Why does isinstance([1, 2, 3], List[str]) evaluate to true?
I was playing around a bit with the new type hinting / typing module with python3.5 trying to find a way to confirm if the hinted type is equal to the actual type of the variable and came across something that rather surprised me.
>>> from typing import List
>>> someList = [1, 2, 3]
>>> isinstance(someList, List[str])
True
Continuing my search for finding a way to compare a variable to it's hinted type I've also tried this:
>>> anotherList = ["foo", "bar"]
>>> type(anotherList) is List[str]
False
Would anyone be able to explain why exactly the former evaluates to True?

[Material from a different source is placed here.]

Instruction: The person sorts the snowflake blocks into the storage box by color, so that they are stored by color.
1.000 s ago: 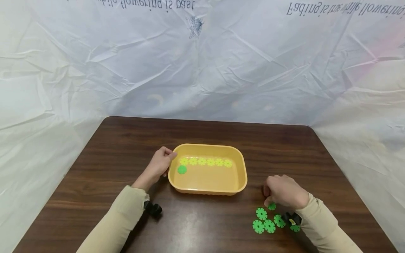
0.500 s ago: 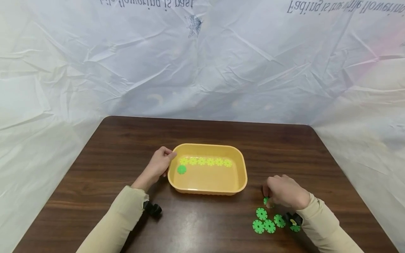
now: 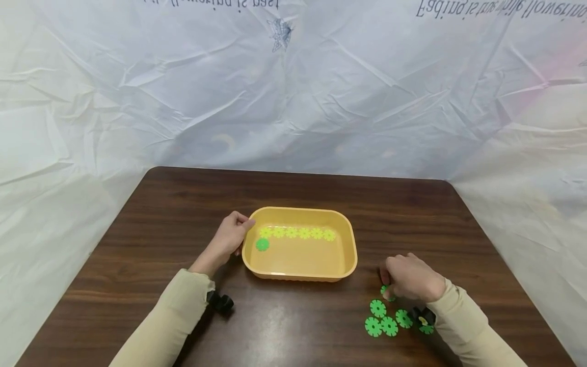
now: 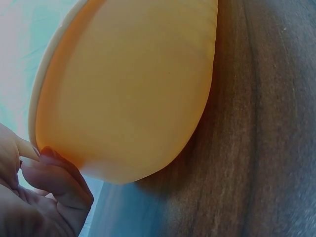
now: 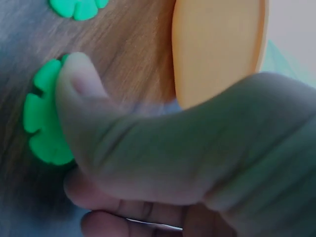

And continuing onwards, is there a sound way to check if a variable's type is equal to a type coming from the typing module?
isinstance
does not do real PEP 484 type checking. The documentation notes this in passing:
In general, isinstance()
and issubclass()
should not be used with types.
The typing
module, as well as the collections.abc
and abc
modules it's based on, use extensive __instancecheck__
and __subclasscheck__
magic to make isinstance
and issubclass
behave reasonably. But they're not doing enough to support your case. Nor is it their goal to support it.
is there a sound way to check if a variable's type is equal to a type coming from the typing module?
You're not looking for type equality. As you have noted yourself, the type of [1, 2, 3]
is list
, which is not equal to List[str]
, nor to List[int]
. You're looking for type checking, which is much more complicated.
Consider this:
def my_function():
# ... 1000 lines of very complicated code ...
print(isinstance(my_function, Callable[[], int]))
What would you expect this program to print? You can't expect isinstance
to dig into my_function
at runtime and infer that it always returns int
. This is not feasible in Python. You need either a “compile” time type checker that has access to the structure of my_function
, or explicit type annotations, or—most likely—both.